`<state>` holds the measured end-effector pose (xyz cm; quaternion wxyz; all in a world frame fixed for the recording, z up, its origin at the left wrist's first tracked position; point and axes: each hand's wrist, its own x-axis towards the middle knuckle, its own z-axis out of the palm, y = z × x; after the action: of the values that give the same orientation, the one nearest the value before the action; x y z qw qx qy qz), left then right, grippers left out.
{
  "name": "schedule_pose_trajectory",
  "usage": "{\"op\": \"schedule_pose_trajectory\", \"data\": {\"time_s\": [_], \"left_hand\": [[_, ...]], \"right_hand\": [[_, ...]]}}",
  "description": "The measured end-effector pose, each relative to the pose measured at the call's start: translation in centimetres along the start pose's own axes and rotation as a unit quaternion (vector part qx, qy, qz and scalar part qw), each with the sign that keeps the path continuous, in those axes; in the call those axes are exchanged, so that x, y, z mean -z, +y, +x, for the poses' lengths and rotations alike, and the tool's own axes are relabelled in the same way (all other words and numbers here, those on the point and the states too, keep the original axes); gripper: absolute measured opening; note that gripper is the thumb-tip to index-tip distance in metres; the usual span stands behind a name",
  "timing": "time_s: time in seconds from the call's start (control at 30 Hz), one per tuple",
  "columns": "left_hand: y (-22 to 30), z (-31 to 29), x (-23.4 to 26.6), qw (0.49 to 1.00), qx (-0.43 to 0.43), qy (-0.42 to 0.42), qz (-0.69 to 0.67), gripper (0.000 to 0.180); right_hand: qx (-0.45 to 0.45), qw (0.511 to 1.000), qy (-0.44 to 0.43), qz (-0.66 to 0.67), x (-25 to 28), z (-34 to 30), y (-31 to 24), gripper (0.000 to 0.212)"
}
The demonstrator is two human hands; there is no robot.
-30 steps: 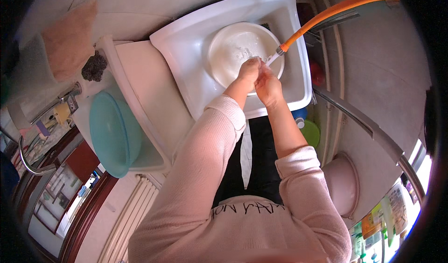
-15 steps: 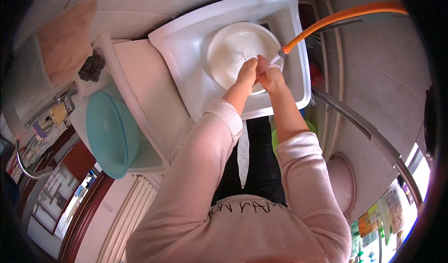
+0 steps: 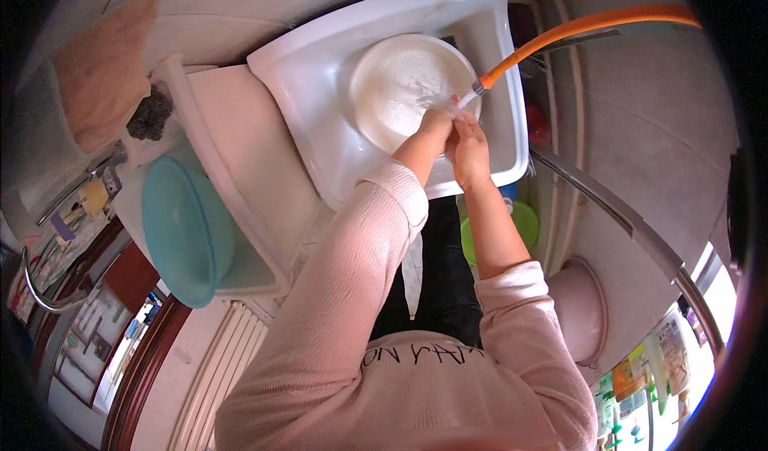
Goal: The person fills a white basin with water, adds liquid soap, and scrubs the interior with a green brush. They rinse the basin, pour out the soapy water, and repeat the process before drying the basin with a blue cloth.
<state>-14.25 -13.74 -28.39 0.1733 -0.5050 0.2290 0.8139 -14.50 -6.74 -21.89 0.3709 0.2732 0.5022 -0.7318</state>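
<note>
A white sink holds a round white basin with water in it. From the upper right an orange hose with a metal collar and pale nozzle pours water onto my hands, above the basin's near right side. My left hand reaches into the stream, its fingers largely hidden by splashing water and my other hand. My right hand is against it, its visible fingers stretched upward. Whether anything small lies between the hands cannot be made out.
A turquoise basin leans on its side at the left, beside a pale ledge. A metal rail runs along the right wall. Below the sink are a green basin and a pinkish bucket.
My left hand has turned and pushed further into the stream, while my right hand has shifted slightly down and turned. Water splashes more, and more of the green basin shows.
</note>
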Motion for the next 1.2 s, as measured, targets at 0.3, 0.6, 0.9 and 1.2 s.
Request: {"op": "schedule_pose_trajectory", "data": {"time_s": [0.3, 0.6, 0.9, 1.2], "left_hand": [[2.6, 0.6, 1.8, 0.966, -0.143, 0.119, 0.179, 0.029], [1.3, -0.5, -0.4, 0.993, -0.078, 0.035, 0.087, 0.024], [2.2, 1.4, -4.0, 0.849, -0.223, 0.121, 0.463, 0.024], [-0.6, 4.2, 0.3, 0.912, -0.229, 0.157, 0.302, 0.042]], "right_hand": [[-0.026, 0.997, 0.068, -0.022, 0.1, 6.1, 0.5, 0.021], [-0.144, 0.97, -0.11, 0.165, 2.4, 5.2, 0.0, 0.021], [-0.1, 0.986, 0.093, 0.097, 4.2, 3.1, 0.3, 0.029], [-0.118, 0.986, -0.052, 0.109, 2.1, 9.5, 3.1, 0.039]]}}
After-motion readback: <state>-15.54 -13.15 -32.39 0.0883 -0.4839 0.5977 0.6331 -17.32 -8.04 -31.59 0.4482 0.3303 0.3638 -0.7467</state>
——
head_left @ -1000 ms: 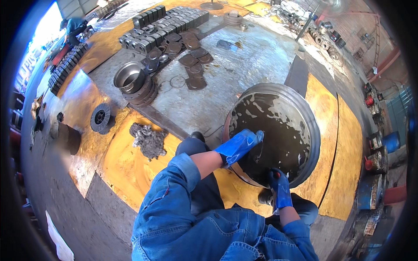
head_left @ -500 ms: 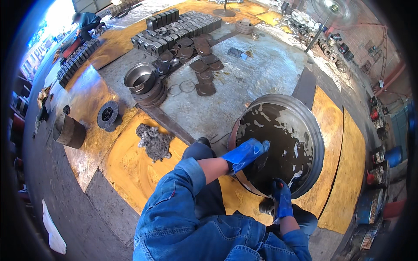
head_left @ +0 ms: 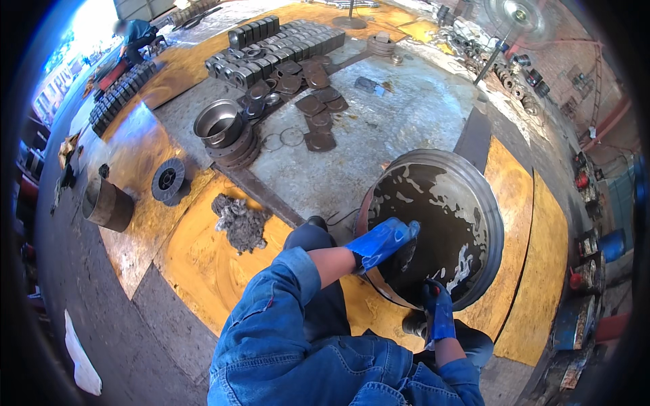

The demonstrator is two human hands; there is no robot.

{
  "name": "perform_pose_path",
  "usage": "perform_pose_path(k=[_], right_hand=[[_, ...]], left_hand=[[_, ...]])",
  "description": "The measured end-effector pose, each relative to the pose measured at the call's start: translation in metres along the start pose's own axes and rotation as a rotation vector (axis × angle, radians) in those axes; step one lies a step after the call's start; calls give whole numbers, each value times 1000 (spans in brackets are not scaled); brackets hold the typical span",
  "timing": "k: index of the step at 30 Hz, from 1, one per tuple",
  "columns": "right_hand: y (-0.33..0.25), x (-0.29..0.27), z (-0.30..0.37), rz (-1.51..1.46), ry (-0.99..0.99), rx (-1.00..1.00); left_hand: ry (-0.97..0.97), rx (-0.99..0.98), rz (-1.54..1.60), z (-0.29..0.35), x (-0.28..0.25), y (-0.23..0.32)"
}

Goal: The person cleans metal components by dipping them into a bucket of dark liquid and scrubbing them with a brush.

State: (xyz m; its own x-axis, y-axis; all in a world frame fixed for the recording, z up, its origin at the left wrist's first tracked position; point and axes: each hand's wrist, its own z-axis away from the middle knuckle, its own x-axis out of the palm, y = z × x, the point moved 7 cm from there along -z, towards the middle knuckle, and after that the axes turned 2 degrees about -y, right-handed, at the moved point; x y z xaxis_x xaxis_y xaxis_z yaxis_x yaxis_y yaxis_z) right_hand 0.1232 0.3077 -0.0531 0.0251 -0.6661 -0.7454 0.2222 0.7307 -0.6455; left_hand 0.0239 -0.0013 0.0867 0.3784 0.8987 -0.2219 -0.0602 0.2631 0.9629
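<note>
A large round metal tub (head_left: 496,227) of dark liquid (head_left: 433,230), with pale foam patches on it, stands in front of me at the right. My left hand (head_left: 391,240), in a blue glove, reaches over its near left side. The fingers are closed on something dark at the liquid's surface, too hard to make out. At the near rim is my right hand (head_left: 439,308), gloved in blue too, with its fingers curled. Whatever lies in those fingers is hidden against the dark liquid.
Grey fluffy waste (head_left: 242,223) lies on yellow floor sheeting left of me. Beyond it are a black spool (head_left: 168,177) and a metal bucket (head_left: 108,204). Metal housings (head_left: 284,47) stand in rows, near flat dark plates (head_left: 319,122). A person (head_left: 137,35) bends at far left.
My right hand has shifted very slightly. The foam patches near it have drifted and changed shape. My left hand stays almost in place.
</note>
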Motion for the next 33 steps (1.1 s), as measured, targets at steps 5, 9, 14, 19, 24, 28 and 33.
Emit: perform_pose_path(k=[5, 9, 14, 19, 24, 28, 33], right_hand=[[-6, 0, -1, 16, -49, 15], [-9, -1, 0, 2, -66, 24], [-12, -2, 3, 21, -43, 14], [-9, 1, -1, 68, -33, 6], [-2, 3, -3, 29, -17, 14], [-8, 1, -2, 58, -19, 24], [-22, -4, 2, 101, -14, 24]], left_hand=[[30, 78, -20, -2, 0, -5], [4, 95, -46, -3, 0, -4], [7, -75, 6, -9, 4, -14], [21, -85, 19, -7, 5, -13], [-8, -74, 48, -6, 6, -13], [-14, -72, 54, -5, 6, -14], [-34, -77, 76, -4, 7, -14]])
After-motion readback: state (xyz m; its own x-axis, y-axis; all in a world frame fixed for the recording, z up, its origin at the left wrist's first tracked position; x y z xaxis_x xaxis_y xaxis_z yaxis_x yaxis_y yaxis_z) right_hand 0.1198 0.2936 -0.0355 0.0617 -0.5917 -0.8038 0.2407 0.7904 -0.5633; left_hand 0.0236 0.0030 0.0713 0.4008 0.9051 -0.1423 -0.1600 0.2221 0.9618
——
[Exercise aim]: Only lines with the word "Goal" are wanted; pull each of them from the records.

[Reply to the exercise]:
Goal: The person fills a white basin with water, adds liquid soap, and scrubs the interior with a green brush. They rinse the basin, pour out the soapy water, and repeat the process before drying the basin with a blue cloth.
Goal: The person cleans metal components by dipping them into a bucket of dark liquid and scrubbing them with a brush.

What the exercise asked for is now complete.